El anciano conocía demasiado bien la capacidad mágica de la selva como para desatender aquella señal imperiosa que le hacía la sombra de su esposa difunta. Por eso, sin pensarlo mucho, apagó el fuego echando, con los pies, tierra encima de las brasas, apuró el café, cargó de nuevo el petate y comenzó a caminar en la dirección que había creído adivinar en el gesto de la inexistente sombra de su mujer muerta. La jornada se le hacía dura, pero trató de apurar sus fuerzas antes de acampar para el merecido reposo nocturno.
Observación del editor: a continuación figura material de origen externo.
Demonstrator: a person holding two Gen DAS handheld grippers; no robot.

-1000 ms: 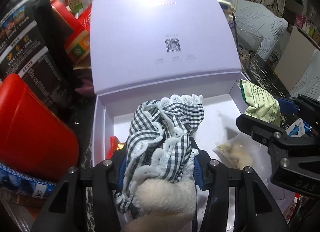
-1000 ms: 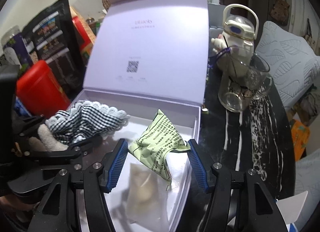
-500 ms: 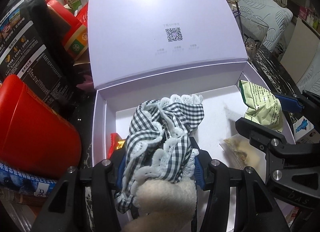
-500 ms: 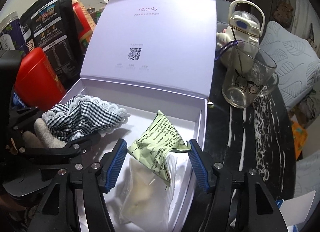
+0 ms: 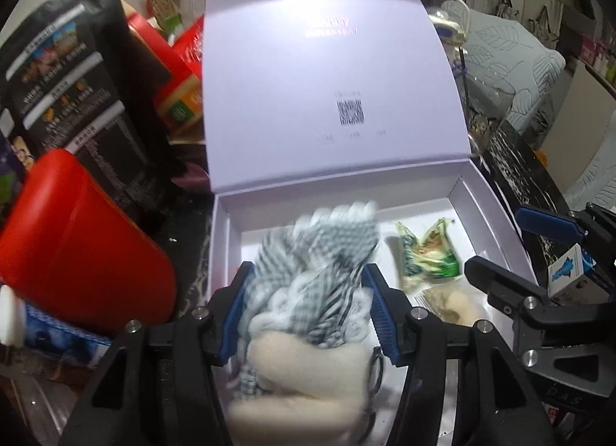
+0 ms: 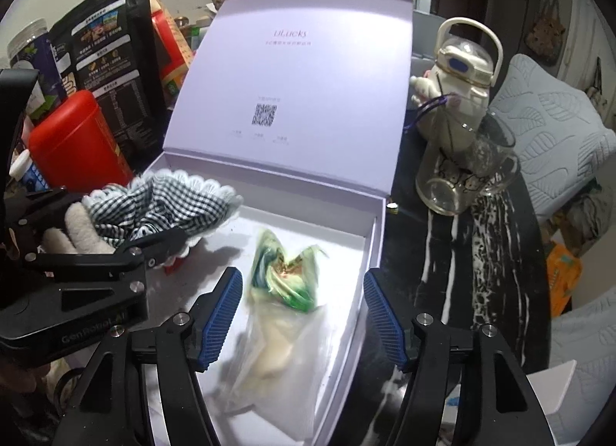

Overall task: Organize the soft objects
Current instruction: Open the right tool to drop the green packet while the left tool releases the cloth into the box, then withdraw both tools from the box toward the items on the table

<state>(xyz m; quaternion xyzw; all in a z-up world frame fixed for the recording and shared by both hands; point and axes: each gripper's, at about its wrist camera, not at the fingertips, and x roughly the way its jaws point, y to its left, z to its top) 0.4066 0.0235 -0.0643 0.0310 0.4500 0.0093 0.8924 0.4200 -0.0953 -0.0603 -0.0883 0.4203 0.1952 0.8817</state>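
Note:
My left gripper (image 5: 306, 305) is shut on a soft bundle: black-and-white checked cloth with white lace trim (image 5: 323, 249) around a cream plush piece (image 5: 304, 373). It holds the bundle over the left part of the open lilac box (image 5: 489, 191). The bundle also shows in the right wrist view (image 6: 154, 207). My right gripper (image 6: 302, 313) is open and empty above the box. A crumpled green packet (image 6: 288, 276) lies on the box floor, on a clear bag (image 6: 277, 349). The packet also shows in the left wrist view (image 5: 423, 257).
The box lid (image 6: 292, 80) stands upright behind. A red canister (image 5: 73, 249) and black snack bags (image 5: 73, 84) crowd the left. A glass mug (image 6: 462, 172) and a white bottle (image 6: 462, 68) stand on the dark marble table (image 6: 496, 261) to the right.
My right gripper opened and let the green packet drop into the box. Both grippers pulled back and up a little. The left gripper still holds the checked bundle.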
Tumbado en la hamaca ligera, bien protegido por la tupida mosquitera, el anciano trató de dormir envuelto en la negrura cómplice de la noche recién nacida; pero sus esfuerzos se revelaron imposibles porque su arrugada piel, con los años, había terminado por adquirir el mismo olor de su compañera y, en el agitado duermevela, estiraba a veces inconscientemente un brazo esperando encontrar a su mujer en la punta de los dedos arrugados, sarmentosos. Cuando después de tantear a ciegas no la hallaba, se despertaba sobresaltado, comprobando que la humedad de sus mejillas no era a causa del rocío sino de unas lágrimas, salobres y amargas, que corrían por su rostro buscando descolgarse hacia el suelo salvaje de la selva; a su alrededor, en la jungla, la vida y la muerte jugaban su eterna partida. Cazadores y presas, asesinos y víctimas apostaban su vida en el juego de la supervivencia del más fuerte, ajenos al terrible dolor que anidaba en el alma del anciano; el amanecer le sorprendió tomando café sin que hubiera podido dormir. Tras acomodar su magro equipaje, se puso en marcha.
A media mañana el hombre tuvo que vadear un arroyo y, ya en la otra orilla, pensó que lo mejor sería volver a su choza y morir, en soledad, pero en paz, olvidando aquel loco impulso de escapar hacia ninguna parte; sin embargo, una nueva aparición de su compañera bajo la protección de una ceiba, le insufló fuerzas para seguir caminando a pesar de que, frente a él, la sombra gigantesca de un tepuy auguraba un camino ascendente lleno de dificultades y fatiga.
Las jornadas se iban sucediendo monótonas e insensibles. Un día se le acabó el café, al siguiente el azúcar y, más tarde, el anciano, se quedó sin provisiones; tenía la penosa impresión de que todo había terminado para él. Estaba perdiendo la noción del tiempo cuando encontró una pequeña oquedad bajo una piedra y, ahíto de fatiga, con el hambre royéndole las entrañas, se acostó justo cuando oscurecía; antes de dormirse pensó con la fría indiferencia de quien no tiene futuro, y es consciente de ello, que aquel era un lugar para morir tan bueno como otro cualquiera de la selva. A medianoche, abrió los ojos. Desde el fondo del hueco en el que estaba, le llegaba una extraña luminosidad, débil pero perceptible, cuyo origen se prometió descubrir al día siguiente.
Cuando empezó a rayar el alba el anciano se puso a buscar en el fondo de la cueva y dio con una especie de pequeño túnel que parecía trepar por el vientre de la montaña. Decidió cargar con sus enseres apenas despuntaba el sol y, después de algunas horas de arduo esfuerzo, tras doblar un recodo del túnel, la luz del sol le deslumbró. Una vez que sus ojos se acostumbraron a la cegadora luminosidad y pudo ver bien el paisaje, cayó sentado: Ante él se desplegaba una pradera verde tapizada de césped, rodeada de tupidos árboles y dividida por un arroyo de aguas cristalinas; en el centro de la pradera crecía un árbol
frondoso cargado de frutos multicolores parecidos a los higos y la temperatura era suave, como si el húmedo calorón que reinaba en la selva se hubiese quedado a la entrada del túnel. Su primer impulso fue beber agua del riachuelo. La frescura del líquido pareció vivificarle por un momento; pero a los pocos minutos el hambre le anudaba el estómago con una violencia que no había imaginado que pudiese existir. De pronto un cachicamo, criatura no demasiado frecuente por aquellos parajes, se puso a beber indolentemente al lado del anciano. Con un movimiento rápido, el hombre, hizo presa en el animal y, con un veloz tajo de su cuchillo, lo degolló; pero cuando metió el cachicamo dentro del agua del arroyo con intenciones de lavarlo y prepararlo para asar su carne, la herida del animal se cerró instantáneamente y el animal aprovechó el pasmo del hombre para huir sorprendiendo aún más al anciano.
Aunque estaba completamente seguro de lo que había visto, en su interior, se negaba a creerlo. Pensó que, si era verdad lo que sus ojos habían percibido, él mismo podría herirse y la lesión se cerraría de inmediato cesando la hemorragia al contacto con el agua.